However, if only opt shapes is supplied then it will be expanded so
that min shapes and max shapes are set to the same values as opt shapes.
Input names can be wrapped with escaped single quotes (ex: 'Input:0').
Example input shapes spec: input0:1x3x256x256,input1:1x3x128x128
For scalars (0-D shapes), use input0:scalar or simply input0: with nothing after the colon.
Each input shape is supplied as a key-value pair where key is the input name and
value is the dimensions (including the batch dimension) to be used for that input.
Each key-value pair has the key and value separated using a colon (:).
Multiple input shapes can be provided via comma-separated key-value pairs, and each input name can
contain at most one wildcard ('*') character.
--inputIOFormats=spec Type and format of each of the input tensors (default = all inputs in fp32:chw)
See --outputIOFormats help for the grammar of type and format list.
Note: If this option is specified, please set comma-separated types and formats for all
inputs following the same order as network inputs ID (even if only one input
needs specifying IO format) or set the type and format once for broadcasting.
--outputIOFormats=spec Type and format of each of the output tensors (default = all outputs in fp32:chw)

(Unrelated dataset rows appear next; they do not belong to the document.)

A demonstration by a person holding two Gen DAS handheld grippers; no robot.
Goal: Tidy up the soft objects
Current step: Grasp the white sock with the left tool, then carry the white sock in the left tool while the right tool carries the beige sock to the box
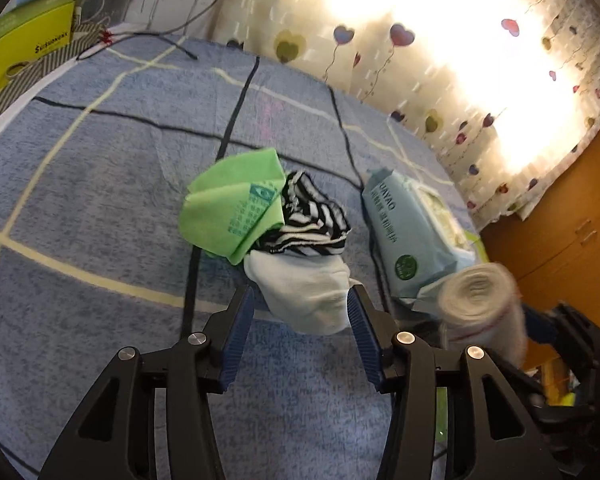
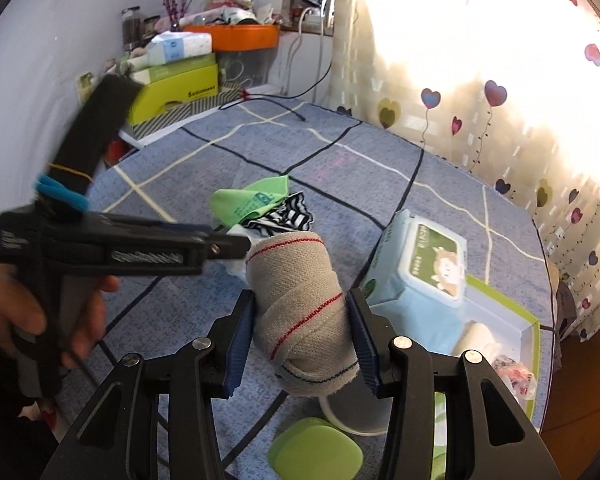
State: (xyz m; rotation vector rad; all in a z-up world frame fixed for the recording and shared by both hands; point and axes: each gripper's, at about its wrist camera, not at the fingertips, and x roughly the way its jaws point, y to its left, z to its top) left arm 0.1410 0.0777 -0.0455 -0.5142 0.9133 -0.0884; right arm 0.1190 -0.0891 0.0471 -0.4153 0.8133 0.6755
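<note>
A green cloth [image 1: 232, 208] [image 2: 256, 200], a black-and-white striped cloth [image 1: 308, 220] [image 2: 284, 216] and a white sock [image 1: 304, 292] lie in a pile on the blue checked bedspread [image 1: 100, 200]. My left gripper [image 1: 300, 312] is open, its blue pads either side of the sock's near end. My right gripper [image 2: 300, 320] is shut on a beige rolled bandage with red stripes [image 2: 300, 300], held above the bed; the roll also shows blurred in the left wrist view [image 1: 480, 304].
A blue wet-wipes pack [image 1: 404, 236] [image 2: 424, 264] lies right of the pile, beside a green-rimmed box [image 2: 512, 320] holding small items. A green lid [image 2: 316, 452] and a white cup [image 2: 352, 412] sit near. Boxes [image 2: 172, 88] and a cable [image 2: 276, 100] stand at the far edge.
</note>
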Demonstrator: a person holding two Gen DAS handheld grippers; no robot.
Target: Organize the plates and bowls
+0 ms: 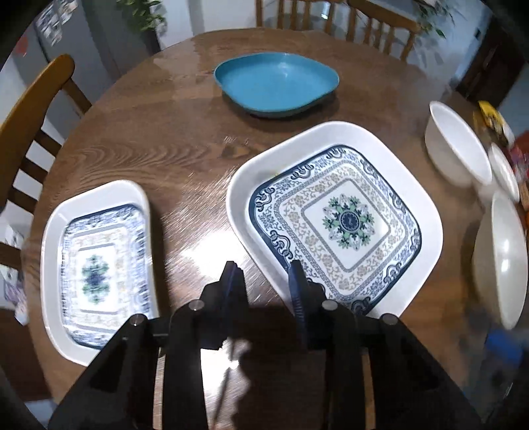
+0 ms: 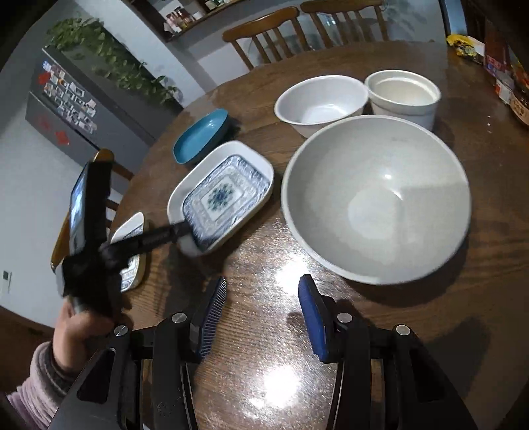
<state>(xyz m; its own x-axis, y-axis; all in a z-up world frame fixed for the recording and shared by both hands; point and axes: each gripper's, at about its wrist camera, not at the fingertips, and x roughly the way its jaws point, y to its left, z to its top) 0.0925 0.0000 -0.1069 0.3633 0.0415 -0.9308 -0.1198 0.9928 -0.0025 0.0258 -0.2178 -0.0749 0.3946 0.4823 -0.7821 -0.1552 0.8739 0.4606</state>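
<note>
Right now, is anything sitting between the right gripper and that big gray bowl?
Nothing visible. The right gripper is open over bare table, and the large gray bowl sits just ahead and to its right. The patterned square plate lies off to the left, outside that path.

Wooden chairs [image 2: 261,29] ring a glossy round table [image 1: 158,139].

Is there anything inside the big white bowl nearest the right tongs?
Nothing shows inside the big white bowl: only its bare interior with a light glare. What is beneath it on the wooden table is covered.
</note>
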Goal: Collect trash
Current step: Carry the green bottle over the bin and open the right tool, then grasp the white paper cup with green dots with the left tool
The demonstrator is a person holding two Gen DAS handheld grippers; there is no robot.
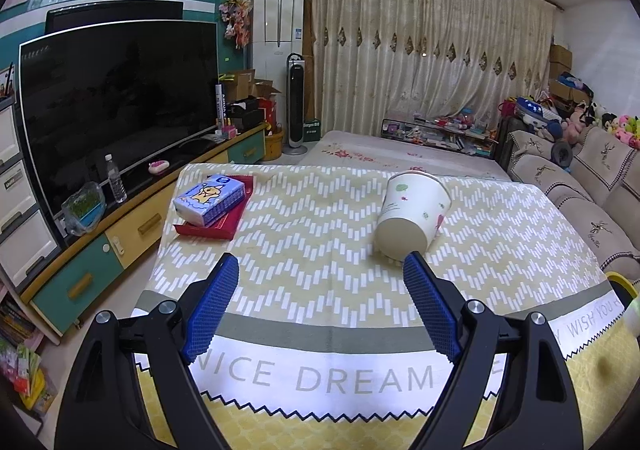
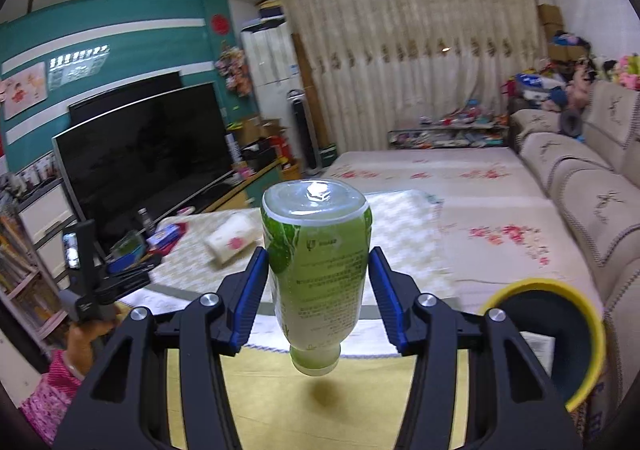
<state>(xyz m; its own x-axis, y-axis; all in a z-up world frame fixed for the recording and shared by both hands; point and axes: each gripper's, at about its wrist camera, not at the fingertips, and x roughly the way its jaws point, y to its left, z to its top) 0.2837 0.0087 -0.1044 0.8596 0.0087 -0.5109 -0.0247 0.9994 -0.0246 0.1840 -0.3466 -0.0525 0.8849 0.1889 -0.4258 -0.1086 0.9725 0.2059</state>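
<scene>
The right gripper is pinching a green bottle upside down, cap end pointing at 6 o'clock, its blue pads pressing both sides; a yellow-rimmed bin is sitting at 4 o'clock from it. The left gripper is hanging spread wide and gripping nothing over the patterned cloth; a paper cup is lying on its side at 1 o'clock, just beyond the right pad; a tissue pack is resting on a red tray at 11 o'clock.
</scene>
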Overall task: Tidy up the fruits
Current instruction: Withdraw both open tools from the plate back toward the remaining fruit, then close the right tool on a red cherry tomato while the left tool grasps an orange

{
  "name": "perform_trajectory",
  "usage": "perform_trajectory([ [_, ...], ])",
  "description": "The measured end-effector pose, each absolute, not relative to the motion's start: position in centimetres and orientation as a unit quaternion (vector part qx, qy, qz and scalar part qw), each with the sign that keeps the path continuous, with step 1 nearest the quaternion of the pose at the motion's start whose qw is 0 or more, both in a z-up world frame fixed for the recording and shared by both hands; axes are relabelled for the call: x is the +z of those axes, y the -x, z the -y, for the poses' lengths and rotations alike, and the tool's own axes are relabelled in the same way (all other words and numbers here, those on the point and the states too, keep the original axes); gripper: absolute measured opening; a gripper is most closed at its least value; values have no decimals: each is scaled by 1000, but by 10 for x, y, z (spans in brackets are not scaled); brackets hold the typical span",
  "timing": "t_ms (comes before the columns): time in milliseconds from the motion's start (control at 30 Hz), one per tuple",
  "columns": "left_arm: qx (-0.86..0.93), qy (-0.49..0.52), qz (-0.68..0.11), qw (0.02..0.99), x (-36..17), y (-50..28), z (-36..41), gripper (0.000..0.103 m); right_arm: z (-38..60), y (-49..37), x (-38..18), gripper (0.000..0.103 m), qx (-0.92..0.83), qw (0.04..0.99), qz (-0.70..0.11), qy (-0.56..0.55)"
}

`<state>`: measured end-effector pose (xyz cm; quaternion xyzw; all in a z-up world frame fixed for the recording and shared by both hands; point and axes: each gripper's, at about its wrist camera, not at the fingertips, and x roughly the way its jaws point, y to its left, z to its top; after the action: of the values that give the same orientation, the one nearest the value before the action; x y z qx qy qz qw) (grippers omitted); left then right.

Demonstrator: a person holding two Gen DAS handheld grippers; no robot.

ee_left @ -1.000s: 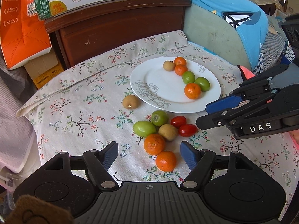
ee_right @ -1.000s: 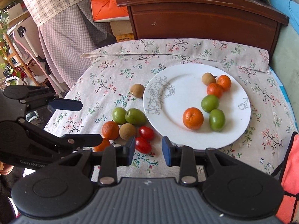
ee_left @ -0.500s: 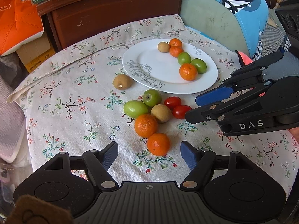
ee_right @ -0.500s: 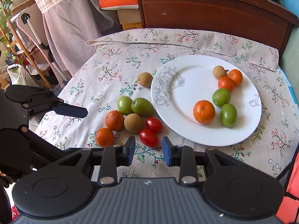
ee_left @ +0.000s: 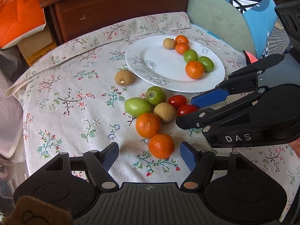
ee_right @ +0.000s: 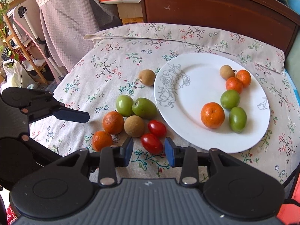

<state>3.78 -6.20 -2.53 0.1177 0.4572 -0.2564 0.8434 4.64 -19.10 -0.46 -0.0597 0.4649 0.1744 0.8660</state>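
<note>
A white plate (ee_left: 150, 56) (ee_right: 196, 93) holds several fruits: oranges, green fruits and a brown one. Loose fruit lies on the floral cloth in front of it: two oranges, two green fruits, brown fruits and two cherry tomatoes. My left gripper (ee_left: 149, 155) is open, its fingers either side of the near orange (ee_left: 161, 145), just short of it. My right gripper (ee_right: 149, 151) is open with the near cherry tomato (ee_right: 151, 143) at the gap between its fingertips. Each gripper also shows in the other's view, the right one (ee_left: 196, 110) and the left one (ee_right: 78, 115).
A dark wooden cabinet (ee_left: 120, 9) stands behind the table, with orange and cardboard boxes (ee_left: 20, 13) to its left. A blue-covered seat (ee_left: 234, 13) is at the right. A curtain and wooden shelves (ee_right: 28, 56) stand past the table's left edge.
Both grippers have moved forward and down toward the loose fruit. The near orange now sits close to my left fingers, and the near tomato has come up to my right fingertips.
</note>
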Motion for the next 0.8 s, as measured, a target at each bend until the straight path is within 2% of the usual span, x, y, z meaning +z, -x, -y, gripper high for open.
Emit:
perform_trajectory([
  [100,-259,-111,-459,843,-27,-38,61,69,188,-46,-7,37,174,864,-467,65],
  [200,-262,-105,-459,843,-27,-38,61,59,187,-45,-9,36,176,863,-468,72],
  [267,-263,-105,-455,844,-26,-38,61,52,187,-44,-9,32,176,864,-466,74],
  [333,-268,-102,-453,844,-26,-38,61,39,187,-43,-8,22,179,864,-465,74],
  [367,-269,-102,-451,845,-26,-37,61,37,188,-43,-8,20,181,864,-464,74],
  [433,-273,-101,-449,845,-25,-37,60,26,188,-41,-7,20,184,864,-464,75],
  [800,-281,-93,-429,853,-11,-28,53,26,196,-24,9,19,204,871,-442,73],
])
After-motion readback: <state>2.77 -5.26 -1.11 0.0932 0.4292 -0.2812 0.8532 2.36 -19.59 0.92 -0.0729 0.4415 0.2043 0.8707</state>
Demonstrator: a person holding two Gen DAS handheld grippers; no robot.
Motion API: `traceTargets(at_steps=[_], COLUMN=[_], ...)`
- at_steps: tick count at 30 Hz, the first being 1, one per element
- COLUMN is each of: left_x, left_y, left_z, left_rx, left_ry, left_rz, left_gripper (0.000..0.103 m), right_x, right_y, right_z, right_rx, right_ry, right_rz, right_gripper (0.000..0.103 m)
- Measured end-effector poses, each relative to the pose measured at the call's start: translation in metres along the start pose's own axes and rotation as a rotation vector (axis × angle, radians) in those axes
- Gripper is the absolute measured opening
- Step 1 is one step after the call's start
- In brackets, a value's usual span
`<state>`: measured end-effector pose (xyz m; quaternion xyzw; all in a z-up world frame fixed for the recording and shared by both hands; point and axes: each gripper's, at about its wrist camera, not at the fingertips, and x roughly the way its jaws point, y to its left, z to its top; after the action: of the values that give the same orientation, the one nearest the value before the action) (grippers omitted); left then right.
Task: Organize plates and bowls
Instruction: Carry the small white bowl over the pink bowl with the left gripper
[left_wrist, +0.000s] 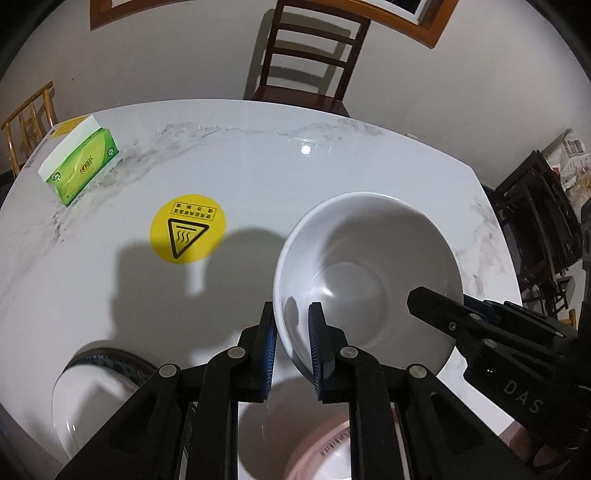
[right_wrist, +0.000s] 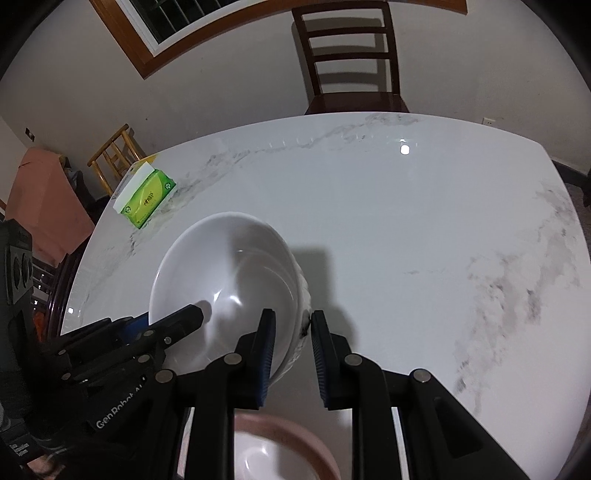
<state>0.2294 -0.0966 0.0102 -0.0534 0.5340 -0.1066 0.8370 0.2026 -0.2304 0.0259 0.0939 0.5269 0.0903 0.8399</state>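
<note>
A white bowl (left_wrist: 369, 266) is held up over the marble table (left_wrist: 258, 155), tilted. My left gripper (left_wrist: 293, 332) is shut on its near-left rim. My right gripper (right_wrist: 293, 339) straddles the opposite rim of the same bowl (right_wrist: 229, 273), one finger inside and one outside, also shut on it. The right gripper also shows in the left wrist view (left_wrist: 436, 306); the left one shows in the right wrist view (right_wrist: 184, 317). Below sits a pink-rimmed dish (right_wrist: 280, 443), also in the left wrist view (left_wrist: 332, 443). A dark-rimmed white plate (left_wrist: 92, 398) lies at lower left.
A green tissue box (left_wrist: 81, 162) stands at the table's far left, also in the right wrist view (right_wrist: 147, 199). A round yellow hot-surface sticker (left_wrist: 187, 228) lies mid-table. A dark wooden chair (left_wrist: 310, 55) stands beyond the far edge. Stacked dark furniture (left_wrist: 535, 221) stands to the right.
</note>
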Motion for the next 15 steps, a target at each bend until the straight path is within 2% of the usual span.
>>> traceTargets(at_steps=[6,15], left_x=[-0.019,-0.042], left_y=[-0.011,-0.012], left_z=[-0.018,-0.049], left_rx=[0.024,0.032], left_ry=[-0.005,0.012], left_rz=[-0.01,-0.021], left_gripper=[0.014,0.014], right_x=[-0.028,-0.051], right_y=[0.0,0.006], right_z=[-0.017,-0.056], right_rx=[0.009,0.031], right_ry=[-0.032,-0.019], right_rz=[0.002,0.015], right_gripper=[0.02,0.02])
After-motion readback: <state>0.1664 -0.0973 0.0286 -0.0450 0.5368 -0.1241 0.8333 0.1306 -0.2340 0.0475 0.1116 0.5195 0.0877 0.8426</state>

Note: If this option is specified, please set comma-separated types and formats for all
outputs following the same order as network outputs ID (even if only one output
needs specifying IO format) or set the type and format once for broadcasting.
IO Formats: spec ::= IOfmt[","spec]
IOfmt ::= type:fmt
type ::= "fp32"|"fp16"|"bf16"|"int32"|"int64"|"int8"|"uint8"|"bool"
fmt ::= ("chw"|"chw2"|"hwc8"|"chw4"|"chw16"|"chw32"|"dhwc8"|
"cdhw32"|"hwc"|"dla_linear"|"dla_hwc4"|"hwc16"|"dhwc")["+"fmt]
--memPoolSize=poolspec Specify the size constraints of the designated memory pool(s)
Supports the following base-2 suffixes: B (Bytes), G (Gibibytes), K (Kibibytes), M (Mebibytes).
If none of suffixes is appended, the defualt unit is in MiB.
Note: Also accepts decimal sizes, e.g. 0.25M. Will be rounded down to the nearest integer bytes.
In particular, for dlaSRAM the bytes will be rounded down to the nearest power of 2.
Pool constraint: poolspec ::= poolfmt[","poolspec]
poolfmt ::= pool:size
pool ::= "workspace"|"dlaSRAM"|"dlaLocalDRAM"|"dlaGlobalDRAM"|"tacticSharedMem"
--profilingVerbosity=mode Specify profiling verbosity. mode ::= layer_names_only|detailed|none (default = layer_names_only).
Please only assign once.
--avgTiming=M Set the number of times averaged in each iteration for kernel selection (default = 8)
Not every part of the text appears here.